◆ **TASK DETAILS**: Only the lines below from the one containing "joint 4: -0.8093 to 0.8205" to the one containing "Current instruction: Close" should be repeated, both included and unchanged.

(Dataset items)
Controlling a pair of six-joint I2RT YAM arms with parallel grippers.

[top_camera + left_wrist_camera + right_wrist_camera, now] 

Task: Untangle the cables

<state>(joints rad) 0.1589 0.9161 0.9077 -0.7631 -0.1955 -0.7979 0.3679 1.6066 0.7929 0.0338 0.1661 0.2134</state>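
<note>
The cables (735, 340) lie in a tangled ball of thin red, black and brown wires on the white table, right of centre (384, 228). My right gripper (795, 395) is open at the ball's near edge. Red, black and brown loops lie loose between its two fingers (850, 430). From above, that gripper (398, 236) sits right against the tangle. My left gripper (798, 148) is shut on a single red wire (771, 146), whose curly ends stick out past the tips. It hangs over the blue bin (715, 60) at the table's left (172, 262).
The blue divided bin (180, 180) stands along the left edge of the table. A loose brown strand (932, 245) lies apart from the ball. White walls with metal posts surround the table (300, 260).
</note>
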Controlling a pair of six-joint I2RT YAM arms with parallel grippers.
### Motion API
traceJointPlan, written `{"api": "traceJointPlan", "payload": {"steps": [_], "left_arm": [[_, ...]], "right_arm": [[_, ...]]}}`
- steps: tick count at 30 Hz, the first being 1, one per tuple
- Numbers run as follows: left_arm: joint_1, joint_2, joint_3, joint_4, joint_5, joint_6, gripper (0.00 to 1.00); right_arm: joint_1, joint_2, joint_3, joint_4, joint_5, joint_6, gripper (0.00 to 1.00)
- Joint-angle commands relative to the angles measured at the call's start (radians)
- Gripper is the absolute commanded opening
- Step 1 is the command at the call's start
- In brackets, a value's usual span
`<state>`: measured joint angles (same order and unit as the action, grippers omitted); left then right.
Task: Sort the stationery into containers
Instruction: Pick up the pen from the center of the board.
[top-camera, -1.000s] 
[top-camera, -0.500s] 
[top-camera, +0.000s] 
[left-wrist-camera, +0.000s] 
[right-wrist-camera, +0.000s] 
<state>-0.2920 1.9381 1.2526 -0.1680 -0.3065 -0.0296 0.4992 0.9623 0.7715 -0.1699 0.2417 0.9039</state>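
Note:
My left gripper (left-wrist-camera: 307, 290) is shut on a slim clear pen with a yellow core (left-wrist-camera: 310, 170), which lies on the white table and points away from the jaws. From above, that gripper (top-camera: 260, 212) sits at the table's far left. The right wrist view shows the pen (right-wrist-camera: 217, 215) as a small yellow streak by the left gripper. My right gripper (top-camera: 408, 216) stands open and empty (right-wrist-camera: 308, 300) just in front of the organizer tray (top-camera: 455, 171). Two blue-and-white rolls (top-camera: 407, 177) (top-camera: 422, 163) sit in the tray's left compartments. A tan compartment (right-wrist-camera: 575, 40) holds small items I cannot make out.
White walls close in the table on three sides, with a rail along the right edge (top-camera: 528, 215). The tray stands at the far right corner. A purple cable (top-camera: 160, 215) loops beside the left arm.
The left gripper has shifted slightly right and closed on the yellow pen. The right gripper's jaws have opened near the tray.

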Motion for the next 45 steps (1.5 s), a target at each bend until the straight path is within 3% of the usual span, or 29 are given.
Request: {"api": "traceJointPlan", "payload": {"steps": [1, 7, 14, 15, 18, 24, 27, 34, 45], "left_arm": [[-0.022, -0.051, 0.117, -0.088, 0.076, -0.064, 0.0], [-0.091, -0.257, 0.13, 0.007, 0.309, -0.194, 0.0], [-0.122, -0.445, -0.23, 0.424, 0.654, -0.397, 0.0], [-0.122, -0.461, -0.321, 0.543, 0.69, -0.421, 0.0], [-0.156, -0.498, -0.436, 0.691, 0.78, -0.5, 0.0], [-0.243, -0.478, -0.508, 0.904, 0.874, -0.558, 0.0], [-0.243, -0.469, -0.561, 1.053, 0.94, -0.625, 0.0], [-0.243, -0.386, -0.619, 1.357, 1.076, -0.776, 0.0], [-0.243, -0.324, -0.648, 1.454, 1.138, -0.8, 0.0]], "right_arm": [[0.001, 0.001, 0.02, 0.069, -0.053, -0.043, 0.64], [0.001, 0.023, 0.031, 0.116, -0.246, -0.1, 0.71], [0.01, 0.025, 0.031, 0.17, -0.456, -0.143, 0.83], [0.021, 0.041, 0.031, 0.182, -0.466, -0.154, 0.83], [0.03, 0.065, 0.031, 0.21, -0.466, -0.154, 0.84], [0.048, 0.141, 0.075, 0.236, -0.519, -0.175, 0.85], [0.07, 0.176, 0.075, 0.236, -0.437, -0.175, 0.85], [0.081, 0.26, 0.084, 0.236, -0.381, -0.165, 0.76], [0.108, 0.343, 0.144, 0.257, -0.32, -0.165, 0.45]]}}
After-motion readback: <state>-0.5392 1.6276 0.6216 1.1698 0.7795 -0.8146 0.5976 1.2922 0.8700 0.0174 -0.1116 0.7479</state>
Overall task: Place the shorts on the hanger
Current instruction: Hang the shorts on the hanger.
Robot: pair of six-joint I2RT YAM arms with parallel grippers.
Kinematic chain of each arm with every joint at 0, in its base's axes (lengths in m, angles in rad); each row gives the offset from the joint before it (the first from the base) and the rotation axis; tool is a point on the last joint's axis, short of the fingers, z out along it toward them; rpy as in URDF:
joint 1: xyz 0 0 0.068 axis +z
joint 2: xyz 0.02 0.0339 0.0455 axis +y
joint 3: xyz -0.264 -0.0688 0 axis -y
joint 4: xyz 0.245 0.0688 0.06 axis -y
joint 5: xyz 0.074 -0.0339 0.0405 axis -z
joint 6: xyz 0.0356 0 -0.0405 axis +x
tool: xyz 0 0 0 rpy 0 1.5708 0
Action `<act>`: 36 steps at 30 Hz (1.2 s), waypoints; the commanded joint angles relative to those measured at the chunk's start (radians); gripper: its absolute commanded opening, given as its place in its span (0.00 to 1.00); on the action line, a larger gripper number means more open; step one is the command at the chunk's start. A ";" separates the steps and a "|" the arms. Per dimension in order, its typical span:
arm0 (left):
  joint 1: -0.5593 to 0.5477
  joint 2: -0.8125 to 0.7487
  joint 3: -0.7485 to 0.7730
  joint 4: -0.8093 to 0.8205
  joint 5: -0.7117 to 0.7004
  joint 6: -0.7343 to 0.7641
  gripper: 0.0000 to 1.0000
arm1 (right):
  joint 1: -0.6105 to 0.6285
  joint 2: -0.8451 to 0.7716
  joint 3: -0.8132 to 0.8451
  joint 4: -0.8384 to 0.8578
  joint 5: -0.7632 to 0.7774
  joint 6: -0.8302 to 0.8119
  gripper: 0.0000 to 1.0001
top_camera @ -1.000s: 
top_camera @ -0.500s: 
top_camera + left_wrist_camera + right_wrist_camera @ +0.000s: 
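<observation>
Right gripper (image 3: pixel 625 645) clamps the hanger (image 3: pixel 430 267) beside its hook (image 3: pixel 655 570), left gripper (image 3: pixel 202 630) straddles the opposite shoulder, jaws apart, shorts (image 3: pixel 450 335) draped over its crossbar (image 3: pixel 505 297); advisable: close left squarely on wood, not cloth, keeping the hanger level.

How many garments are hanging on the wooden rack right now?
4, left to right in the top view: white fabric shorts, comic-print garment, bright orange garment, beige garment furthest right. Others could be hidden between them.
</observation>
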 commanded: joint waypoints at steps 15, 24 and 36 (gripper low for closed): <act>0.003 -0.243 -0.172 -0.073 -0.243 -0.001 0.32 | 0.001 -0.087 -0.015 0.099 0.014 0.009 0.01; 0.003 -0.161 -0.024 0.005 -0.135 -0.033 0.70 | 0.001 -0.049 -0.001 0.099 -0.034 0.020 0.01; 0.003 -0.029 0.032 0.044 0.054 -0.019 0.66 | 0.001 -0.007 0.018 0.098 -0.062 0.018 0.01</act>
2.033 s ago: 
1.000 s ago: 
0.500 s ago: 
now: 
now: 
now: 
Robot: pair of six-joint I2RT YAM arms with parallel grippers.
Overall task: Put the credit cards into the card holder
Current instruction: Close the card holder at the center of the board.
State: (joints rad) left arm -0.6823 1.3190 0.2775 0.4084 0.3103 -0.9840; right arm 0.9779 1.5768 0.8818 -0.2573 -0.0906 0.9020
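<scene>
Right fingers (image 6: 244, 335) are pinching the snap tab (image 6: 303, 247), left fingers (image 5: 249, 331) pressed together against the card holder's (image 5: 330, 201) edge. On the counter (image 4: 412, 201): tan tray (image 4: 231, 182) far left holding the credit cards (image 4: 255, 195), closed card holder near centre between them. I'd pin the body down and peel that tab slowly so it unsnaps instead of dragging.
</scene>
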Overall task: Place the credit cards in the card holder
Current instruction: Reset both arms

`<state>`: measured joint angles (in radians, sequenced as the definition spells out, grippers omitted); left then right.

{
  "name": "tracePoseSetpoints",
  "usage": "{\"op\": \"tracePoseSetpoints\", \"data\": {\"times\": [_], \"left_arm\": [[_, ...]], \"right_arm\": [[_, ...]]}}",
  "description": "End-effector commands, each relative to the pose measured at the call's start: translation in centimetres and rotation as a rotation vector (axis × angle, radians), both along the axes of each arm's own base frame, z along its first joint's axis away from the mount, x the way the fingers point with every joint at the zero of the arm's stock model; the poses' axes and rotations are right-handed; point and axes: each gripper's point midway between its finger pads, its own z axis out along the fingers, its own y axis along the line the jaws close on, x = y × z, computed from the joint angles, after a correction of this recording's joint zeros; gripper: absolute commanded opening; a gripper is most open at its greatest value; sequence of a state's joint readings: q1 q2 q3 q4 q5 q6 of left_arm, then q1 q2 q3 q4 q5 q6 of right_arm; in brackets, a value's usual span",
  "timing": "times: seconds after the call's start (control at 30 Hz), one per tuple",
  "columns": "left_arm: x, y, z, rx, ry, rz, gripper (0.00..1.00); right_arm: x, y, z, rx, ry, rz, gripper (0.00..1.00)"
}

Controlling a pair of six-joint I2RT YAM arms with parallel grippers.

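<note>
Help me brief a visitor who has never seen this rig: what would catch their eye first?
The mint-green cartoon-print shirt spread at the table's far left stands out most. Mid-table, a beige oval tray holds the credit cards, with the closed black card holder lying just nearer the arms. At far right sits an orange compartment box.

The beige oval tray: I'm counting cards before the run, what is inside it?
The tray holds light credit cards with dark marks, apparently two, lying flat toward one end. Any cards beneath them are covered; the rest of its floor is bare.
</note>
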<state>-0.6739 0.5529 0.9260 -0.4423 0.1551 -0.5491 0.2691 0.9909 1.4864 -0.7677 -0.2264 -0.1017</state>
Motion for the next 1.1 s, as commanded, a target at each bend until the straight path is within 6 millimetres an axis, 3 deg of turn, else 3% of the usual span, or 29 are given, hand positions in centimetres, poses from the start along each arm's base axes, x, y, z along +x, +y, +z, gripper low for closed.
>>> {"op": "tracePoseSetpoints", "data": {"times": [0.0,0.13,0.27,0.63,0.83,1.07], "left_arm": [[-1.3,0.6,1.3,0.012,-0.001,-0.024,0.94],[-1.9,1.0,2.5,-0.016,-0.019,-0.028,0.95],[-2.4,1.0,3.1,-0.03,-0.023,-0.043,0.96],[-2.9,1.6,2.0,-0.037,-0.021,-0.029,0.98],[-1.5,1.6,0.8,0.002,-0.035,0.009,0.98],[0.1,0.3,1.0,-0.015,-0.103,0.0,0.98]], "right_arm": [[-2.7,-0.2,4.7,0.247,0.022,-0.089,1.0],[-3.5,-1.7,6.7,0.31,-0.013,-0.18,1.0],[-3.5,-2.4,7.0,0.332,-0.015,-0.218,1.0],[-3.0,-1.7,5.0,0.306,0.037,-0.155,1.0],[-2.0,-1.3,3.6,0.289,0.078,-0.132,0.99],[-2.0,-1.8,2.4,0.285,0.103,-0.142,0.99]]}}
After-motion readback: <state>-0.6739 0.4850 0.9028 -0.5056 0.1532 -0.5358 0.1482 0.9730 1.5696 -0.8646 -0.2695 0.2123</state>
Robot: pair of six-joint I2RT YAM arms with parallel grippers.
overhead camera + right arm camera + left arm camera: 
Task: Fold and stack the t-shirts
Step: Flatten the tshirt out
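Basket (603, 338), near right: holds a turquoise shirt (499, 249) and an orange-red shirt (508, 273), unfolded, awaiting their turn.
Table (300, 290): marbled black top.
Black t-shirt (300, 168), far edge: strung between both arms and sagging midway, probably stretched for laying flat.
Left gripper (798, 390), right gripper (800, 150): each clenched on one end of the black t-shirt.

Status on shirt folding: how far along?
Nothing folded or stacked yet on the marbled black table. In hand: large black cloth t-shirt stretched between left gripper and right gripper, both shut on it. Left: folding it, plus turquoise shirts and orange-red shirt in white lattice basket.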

◆ **SOLUTION TO THE PROBLEM**:
  joint 4: -0.8093 to 0.8205
  joint 5: -0.7117 to 0.7004
  joint 6: -0.7343 to 0.7641
  gripper: 0.0000 to 1.0000
arm1 (right):
  joint 1: -0.6105 to 0.6285
  joint 2: -0.8451 to 0.7716
  joint 3: -0.8132 to 0.8451
  joint 4: -0.8384 to 0.8578
  joint 5: -0.7632 to 0.7774
  joint 6: -0.8302 to 0.8119
  gripper: 0.0000 to 1.0001
top_camera @ -1.000s: 
top_camera @ -0.500s: 
top_camera + left_wrist_camera + right_wrist_camera @ +0.000s: 
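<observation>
Right gripper (image 3: pixel 625 645) clamps the hanger (image 3: pixel 430 267) beside its hook (image 3: pixel 655 570), left gripper (image 3: pixel 202 630) straddles the opposite shoulder, jaws apart, shorts (image 3: pixel 450 335) draped over its crossbar (image 3: pixel 505 297); advisable: close left squarely on wood, not cloth, keeping the hanger level.

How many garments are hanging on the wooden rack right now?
4, left to right in the top view: white fabric shorts, comic-print garment, bright orange garment, beige garment furthest right. Others could be hidden between them.
</observation>
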 commanded: joint waypoints at steps 15, 24 and 36 (gripper low for closed): <act>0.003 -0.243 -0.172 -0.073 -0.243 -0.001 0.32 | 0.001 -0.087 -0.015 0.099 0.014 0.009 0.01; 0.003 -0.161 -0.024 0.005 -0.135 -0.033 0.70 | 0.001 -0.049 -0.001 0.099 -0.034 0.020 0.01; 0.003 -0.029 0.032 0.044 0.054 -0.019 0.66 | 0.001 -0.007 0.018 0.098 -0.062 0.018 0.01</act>
2.033 s ago: 
1.000 s ago: 
0.500 s ago: 
now: 
now: 
now: 
Robot: pair of six-joint I2RT YAM arms with parallel grippers.
Overall task: Put the credit cards into the card holder
Current instruction: Close the card holder at the center of the board.

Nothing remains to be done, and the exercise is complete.